De acordo com a única revisão dos Recovery Colleges (publicada até 2022), uma investigação que examinou as características e os valores fundamentais dos Recovery Colleges consiste, na sua maioria, em estudos de caso de um único local e resultados como o empoderamento e a redução do estigma são avaliados com ferramentas padronizadas. Existem atualmente no mundo 221 Recovery Colleges e o Imagus deverá ser credenciado e associado à uma rede/federação mundial, sendo essa iniciativa a primeira do Brasil e da América Latina.

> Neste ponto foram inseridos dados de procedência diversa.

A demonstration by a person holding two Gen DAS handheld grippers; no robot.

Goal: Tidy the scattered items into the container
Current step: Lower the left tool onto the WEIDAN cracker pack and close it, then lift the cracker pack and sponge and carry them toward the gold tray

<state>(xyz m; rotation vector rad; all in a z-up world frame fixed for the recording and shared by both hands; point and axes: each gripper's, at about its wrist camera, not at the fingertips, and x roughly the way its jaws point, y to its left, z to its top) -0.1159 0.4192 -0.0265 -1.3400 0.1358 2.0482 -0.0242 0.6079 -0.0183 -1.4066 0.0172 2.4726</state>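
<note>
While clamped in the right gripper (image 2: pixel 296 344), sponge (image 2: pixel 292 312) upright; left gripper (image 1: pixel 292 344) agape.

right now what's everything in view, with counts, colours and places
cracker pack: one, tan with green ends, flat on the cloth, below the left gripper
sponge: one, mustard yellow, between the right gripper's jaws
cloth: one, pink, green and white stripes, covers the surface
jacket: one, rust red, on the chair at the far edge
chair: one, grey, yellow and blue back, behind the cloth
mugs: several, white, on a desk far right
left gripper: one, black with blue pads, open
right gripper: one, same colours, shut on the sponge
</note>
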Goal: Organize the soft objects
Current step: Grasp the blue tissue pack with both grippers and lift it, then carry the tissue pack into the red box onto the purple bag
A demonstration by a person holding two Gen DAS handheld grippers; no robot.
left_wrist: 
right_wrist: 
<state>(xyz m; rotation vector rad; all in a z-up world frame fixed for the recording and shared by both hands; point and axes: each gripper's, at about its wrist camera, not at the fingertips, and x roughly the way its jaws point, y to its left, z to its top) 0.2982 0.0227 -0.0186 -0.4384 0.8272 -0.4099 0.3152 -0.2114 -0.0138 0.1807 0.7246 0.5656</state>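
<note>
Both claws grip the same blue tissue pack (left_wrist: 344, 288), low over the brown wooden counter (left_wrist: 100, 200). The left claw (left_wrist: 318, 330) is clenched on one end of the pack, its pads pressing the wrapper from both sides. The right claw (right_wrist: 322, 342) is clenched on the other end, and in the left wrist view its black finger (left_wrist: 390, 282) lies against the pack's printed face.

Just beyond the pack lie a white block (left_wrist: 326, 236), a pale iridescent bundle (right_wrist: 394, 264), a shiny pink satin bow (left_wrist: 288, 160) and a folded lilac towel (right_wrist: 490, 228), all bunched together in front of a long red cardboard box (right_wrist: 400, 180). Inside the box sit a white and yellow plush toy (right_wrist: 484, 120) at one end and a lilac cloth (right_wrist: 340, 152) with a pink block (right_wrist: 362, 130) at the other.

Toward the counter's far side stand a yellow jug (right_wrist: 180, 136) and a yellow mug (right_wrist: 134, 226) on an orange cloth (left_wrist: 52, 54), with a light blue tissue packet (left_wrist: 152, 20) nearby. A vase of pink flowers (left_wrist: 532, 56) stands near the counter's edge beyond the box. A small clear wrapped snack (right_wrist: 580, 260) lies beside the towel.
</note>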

Caso essa iniciativa seja bem-sucedida, pretende-se replicar esse projeto em outras cidades do Brasil tais como: Belo Horizonte, Campinas, Florianópolis, Foz do Iguaçu, Rio de Janeiro e São João del Rei, tendo-se ainda a intenção de se ter os CAPS como instituições parceiras. O nosso Recovery College tem a supervisão Prof. Mike Slade, da Nottingham University (Inglaterra), com o apoio do IRCC (International Recovery & Citizenship Collective) da Yale University (EUA). O nosso foco é a adaptação das características internacionais ao modelo padrão da nossa realidade e cultura locais.